Résine de Myrrhe : un lien ancien entre matière et sacré
La résine de Myrrhe provient du Commiphora, un arbuste épineux enraciné dans les terres sèches d’Afrique de l’Est et de la péninsule arabique. Sa récolte donne une matière dense, sombre, au parfum chaud, boisé, parfois légèrement amer. Brûlée, elle enveloppe l’espace d’une fumée propice au calme, à l’introspection et à la prière. Elle ne cherche pas à impressionner, elle pose un cadre. Sa présence signale un moment de retrait, un temps pour se recentrer, pour marquer une transition intérieure ou accompagner un travail spirituel profond.

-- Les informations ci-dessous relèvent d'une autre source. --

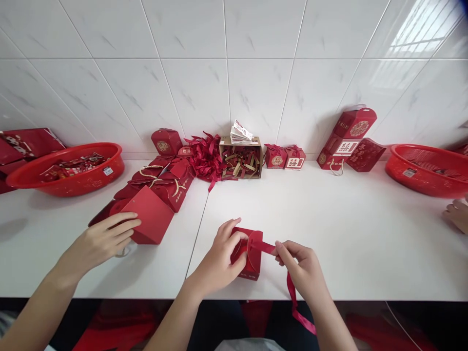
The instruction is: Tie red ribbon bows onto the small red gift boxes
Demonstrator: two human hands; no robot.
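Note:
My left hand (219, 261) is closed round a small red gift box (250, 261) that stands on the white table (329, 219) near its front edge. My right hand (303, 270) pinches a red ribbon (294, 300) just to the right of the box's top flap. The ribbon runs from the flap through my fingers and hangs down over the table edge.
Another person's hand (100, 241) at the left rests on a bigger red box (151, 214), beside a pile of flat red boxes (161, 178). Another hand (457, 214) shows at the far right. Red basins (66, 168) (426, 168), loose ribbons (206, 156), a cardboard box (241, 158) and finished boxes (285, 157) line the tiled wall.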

Une résine chargée de symboles et de mémoire
La myrrhe traverse l’histoire religieuse et ésotérique comme un fil solide. On la retrouve dans les rituels bibliques, dans les compositions d’huile d’onction et dans les pratiques funéraires de l’Antiquité. Elle ne parle pas seulement de deuil, mais de transformation. Dans la tradition kabbalistique, elle est associée à Binah, principe de la Mère divine, qui accueille la douleur pour mieux en révéler la sagesse. Brûler de la myrrhe revient à ouvrir un espace intérieur, à faire silence pour écouter plus loin. Sa fumée accompagne les passages, les fermetures de cycle, les prières silencieuses qui n’ont pas besoin de mots. Elle agit dans la profondeur, là où la conscience cherche à s’apaiser sans s’éteindre.
Une matière stable pour les rituels d’ancrage et de vérité
La résine de Myrrhe possède des correspondances multiples, selon les traditions qui l’utilisent. Certains y voient l’influence de Saturne, pour sa lenteur, sa rigueur et sa relation au temps. D’autres l’associent à la Lune, pour sa capacité à absorber, à protéger et à refléter. Elle rejoint aussi Vénus, lorsqu’elle entre dans les compositions liées à l’amour sacré ou à la féminité profonde. Contrairement à l’oliban, qui élève et ouvre, la myrrhe descend. Elle ancre. Elle crée un espace sûr, un fond stable où l’on peut déposer l’agitation, le doute ou la peur. Dans les rituels, elle marque la volonté de ne pas survoler. Elle engage. Elle purifie avec sérieux, et elle garde la trace de l’intention posée. Sa présence dans un mélange ne se confond pas. Elle signe une profondeur.